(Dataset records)
::::::::

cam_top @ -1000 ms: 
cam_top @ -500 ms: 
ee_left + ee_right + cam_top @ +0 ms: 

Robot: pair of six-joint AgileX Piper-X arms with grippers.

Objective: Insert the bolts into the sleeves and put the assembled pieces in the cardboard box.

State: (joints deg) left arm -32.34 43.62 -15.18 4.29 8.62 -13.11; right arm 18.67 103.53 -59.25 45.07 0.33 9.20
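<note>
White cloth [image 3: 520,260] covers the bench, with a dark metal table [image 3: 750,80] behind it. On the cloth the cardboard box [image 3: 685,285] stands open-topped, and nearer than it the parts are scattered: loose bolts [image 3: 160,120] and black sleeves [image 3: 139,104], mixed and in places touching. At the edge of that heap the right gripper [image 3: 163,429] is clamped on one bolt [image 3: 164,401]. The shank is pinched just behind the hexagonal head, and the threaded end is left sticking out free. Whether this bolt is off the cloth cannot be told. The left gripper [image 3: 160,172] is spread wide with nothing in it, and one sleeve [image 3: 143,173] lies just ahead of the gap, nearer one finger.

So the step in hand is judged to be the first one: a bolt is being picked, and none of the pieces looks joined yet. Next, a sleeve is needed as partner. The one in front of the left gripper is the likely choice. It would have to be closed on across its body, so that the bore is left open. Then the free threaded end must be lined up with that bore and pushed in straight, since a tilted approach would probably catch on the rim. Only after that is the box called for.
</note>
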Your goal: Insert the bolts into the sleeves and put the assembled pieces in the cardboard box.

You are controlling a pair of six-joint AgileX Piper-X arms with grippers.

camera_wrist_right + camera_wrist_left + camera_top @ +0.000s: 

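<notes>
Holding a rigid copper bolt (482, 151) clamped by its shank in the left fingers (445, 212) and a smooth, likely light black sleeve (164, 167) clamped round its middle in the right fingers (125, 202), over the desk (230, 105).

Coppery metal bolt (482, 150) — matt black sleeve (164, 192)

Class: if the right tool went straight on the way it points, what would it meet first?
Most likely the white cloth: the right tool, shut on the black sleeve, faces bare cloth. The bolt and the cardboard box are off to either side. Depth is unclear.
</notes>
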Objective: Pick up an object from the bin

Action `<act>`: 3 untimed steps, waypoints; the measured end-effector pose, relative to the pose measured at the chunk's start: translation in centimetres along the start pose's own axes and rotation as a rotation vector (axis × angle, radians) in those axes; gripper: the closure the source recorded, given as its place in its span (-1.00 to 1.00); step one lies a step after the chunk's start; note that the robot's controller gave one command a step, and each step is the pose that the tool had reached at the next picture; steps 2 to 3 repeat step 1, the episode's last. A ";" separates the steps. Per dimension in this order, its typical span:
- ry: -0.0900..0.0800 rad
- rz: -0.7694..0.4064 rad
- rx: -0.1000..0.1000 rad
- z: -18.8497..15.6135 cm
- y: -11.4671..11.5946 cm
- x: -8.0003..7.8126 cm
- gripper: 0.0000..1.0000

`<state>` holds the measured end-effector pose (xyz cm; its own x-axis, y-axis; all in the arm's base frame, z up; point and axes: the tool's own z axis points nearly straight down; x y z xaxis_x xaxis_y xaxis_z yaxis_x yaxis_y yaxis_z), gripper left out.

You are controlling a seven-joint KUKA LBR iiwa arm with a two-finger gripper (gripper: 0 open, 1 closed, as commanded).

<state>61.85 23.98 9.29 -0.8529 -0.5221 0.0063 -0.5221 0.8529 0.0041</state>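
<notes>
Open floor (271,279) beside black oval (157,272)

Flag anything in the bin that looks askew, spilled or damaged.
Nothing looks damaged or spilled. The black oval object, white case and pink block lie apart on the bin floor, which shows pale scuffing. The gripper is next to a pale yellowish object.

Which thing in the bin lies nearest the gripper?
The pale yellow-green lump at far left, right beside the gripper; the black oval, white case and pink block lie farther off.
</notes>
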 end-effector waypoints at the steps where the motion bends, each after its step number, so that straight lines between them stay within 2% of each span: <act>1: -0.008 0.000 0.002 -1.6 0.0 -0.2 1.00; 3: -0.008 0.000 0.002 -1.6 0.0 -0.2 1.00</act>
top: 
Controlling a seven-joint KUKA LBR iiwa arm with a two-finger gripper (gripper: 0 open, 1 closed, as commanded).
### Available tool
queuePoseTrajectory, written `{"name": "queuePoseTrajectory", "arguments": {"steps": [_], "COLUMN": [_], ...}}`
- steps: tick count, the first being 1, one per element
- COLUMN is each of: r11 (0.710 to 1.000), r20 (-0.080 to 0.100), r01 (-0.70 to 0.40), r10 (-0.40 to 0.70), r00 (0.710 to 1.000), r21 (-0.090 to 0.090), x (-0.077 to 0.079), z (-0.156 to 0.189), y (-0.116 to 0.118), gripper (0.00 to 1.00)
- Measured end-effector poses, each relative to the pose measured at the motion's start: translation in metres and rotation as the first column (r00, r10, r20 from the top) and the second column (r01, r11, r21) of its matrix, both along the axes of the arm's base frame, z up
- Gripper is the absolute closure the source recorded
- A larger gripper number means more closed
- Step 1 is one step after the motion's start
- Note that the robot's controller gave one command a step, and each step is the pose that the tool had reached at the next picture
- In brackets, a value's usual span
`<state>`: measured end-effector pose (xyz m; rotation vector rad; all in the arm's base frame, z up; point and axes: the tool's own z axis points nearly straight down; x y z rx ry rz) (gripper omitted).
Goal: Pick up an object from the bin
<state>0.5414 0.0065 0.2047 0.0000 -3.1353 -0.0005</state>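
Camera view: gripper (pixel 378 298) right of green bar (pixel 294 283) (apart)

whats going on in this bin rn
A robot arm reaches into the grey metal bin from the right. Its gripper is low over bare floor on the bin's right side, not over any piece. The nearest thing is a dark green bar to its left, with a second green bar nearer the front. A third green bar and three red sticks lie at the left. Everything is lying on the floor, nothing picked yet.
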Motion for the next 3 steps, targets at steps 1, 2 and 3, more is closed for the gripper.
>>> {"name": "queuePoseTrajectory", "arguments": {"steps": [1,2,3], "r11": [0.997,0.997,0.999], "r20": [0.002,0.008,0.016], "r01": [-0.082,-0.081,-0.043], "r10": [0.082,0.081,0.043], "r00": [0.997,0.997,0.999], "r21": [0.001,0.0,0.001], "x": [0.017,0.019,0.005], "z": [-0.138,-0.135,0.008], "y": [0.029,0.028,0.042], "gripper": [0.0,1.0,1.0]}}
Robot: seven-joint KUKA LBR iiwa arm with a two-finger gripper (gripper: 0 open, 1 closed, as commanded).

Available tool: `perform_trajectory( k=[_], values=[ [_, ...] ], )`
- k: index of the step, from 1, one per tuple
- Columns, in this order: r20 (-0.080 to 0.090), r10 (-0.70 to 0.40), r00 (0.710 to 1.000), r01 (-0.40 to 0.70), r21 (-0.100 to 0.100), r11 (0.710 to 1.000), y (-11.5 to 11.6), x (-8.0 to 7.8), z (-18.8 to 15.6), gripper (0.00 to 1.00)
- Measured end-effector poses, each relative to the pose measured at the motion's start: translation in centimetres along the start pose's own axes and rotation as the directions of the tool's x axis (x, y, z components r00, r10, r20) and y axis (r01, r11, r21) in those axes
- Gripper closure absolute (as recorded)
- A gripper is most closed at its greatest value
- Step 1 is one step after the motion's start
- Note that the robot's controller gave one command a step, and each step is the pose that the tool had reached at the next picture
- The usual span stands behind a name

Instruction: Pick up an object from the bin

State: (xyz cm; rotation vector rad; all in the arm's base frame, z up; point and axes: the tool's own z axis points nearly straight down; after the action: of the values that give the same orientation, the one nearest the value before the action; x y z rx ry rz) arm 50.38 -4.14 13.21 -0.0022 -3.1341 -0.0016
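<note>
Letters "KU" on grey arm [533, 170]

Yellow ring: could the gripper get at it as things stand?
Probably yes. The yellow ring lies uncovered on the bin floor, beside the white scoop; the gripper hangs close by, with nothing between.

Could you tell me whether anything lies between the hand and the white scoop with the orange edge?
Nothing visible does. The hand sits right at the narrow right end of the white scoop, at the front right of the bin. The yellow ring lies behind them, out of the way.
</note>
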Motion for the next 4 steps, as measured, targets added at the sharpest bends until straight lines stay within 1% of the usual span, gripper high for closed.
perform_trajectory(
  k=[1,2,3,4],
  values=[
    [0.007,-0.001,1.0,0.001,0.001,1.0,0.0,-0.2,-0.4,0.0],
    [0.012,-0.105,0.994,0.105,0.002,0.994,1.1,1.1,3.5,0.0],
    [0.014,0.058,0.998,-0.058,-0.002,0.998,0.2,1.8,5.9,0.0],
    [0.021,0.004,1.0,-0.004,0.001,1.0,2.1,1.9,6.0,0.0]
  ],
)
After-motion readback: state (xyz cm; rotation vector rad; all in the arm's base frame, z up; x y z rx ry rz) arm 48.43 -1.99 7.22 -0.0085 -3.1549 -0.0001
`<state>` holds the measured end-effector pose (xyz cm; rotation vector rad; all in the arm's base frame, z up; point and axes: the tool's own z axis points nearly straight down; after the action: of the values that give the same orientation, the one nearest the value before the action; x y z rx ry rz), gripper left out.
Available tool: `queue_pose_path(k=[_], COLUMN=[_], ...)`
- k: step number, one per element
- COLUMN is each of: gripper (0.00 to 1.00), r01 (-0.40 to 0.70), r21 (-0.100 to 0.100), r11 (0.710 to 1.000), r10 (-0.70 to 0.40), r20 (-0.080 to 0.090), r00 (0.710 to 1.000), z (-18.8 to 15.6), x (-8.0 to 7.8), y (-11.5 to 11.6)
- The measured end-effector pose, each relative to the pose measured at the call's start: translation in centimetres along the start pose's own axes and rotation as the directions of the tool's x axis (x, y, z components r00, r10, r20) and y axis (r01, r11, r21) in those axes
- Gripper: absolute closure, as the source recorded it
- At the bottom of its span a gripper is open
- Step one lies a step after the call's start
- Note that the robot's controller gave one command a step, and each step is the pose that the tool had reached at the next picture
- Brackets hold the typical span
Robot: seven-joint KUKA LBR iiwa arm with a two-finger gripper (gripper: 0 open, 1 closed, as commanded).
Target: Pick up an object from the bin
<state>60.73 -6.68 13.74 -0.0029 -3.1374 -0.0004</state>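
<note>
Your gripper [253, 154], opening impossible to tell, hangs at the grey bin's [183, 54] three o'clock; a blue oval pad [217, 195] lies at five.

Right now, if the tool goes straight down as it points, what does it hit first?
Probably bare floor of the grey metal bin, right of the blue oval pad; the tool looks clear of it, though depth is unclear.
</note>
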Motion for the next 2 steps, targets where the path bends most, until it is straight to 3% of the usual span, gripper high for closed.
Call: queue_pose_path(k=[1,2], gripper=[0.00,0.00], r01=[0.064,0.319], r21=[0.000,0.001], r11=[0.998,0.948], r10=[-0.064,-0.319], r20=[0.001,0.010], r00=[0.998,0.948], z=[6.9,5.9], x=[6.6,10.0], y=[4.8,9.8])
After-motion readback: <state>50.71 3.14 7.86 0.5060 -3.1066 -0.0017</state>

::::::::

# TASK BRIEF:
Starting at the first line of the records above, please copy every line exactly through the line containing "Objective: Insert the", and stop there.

# SOLUTION:
cam_top @ -1000 ms: 
cam_top @ -500 ms: 
ee_left + ee_right + cam_top @ +0 ms: 

Robot: pair of six-joint AgileX Piper-X arms with grippers.

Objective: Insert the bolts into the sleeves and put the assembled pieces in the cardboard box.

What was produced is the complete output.